Your task is to repeat the entries exactly from their first line through the line with "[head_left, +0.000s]", and to stop there.
** PROVIDED DATA follows **
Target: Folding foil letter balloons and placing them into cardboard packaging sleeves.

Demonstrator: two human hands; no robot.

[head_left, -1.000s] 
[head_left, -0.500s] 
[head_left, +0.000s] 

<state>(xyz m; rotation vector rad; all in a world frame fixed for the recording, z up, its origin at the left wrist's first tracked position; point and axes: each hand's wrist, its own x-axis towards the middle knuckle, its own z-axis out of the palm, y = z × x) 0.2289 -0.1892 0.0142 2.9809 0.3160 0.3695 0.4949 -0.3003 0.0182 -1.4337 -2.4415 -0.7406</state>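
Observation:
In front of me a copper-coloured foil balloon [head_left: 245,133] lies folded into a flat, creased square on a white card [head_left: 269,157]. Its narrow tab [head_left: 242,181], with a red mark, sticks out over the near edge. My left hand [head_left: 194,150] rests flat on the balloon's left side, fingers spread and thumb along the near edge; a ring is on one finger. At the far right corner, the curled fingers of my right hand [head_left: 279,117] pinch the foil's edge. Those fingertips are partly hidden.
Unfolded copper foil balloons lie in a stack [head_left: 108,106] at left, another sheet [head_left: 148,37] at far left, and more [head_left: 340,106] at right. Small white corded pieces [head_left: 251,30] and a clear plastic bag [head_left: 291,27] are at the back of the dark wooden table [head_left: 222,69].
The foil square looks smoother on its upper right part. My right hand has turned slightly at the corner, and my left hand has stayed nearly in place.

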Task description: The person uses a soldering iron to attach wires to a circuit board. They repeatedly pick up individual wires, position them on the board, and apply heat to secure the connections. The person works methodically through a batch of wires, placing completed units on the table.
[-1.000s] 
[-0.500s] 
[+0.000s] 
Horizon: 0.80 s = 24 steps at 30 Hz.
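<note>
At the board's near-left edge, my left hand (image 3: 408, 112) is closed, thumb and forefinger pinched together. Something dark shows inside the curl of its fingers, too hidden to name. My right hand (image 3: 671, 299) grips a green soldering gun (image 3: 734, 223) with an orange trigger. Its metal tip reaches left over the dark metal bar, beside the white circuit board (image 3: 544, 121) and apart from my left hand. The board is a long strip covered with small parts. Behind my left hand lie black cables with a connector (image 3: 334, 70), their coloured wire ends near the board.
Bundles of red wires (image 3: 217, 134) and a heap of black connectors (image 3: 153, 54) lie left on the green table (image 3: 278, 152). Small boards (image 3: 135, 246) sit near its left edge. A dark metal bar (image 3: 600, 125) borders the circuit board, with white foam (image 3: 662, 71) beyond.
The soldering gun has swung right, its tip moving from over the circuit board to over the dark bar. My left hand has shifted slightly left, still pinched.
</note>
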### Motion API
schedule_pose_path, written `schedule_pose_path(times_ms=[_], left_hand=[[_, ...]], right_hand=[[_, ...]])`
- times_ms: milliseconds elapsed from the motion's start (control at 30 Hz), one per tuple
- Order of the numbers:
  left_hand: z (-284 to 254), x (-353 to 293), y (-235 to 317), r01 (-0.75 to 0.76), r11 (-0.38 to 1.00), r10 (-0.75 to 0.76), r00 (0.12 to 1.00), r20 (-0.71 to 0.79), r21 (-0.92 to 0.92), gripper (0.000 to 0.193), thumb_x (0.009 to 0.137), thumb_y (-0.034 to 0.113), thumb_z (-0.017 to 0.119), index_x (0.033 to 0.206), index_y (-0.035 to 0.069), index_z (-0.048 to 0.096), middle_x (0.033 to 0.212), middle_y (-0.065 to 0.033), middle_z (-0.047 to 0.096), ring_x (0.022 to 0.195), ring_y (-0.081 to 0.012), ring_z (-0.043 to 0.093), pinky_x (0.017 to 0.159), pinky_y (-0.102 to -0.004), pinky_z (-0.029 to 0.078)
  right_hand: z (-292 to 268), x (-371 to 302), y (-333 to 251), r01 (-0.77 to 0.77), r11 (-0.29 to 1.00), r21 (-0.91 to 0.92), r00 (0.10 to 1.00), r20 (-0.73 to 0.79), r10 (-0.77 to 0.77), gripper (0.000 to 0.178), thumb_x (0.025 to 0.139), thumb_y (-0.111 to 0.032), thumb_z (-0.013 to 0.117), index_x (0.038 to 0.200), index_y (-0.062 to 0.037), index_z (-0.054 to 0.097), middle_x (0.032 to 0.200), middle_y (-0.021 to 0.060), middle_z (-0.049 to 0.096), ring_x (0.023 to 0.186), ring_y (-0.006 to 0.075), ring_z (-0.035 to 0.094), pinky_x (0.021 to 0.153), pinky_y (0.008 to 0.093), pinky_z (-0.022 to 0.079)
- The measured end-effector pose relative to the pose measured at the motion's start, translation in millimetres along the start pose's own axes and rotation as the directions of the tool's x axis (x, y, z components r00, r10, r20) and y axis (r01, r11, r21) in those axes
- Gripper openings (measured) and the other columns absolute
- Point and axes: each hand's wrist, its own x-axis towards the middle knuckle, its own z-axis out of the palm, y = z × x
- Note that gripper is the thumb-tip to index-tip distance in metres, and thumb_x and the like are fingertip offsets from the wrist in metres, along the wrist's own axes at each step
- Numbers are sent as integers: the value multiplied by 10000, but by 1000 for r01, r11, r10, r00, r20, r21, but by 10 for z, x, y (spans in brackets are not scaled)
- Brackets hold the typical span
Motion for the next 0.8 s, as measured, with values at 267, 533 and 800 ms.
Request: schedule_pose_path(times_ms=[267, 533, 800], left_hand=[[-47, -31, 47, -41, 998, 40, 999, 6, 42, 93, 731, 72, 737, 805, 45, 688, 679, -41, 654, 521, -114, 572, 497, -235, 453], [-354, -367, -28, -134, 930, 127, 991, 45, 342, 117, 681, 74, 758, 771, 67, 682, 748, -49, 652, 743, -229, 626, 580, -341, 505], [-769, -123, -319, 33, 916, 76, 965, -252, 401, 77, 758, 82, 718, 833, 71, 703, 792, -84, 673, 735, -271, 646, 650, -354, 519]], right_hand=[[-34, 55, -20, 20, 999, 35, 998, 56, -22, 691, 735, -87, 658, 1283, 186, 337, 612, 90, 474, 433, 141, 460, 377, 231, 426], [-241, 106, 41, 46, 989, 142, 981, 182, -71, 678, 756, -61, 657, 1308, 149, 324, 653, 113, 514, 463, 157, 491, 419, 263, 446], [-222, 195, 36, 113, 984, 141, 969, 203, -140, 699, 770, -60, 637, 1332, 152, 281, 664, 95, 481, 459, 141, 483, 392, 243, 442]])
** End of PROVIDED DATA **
__TASK ANSWER__
Target: Folding foil letter balloons and placing them into cardboard packaging sleeves.

Demonstrator: two human hands; no robot.

[head_left, -1.000s] 
[head_left, -0.500s] 
[head_left, +0.000s] 

The exercise has been answered in full.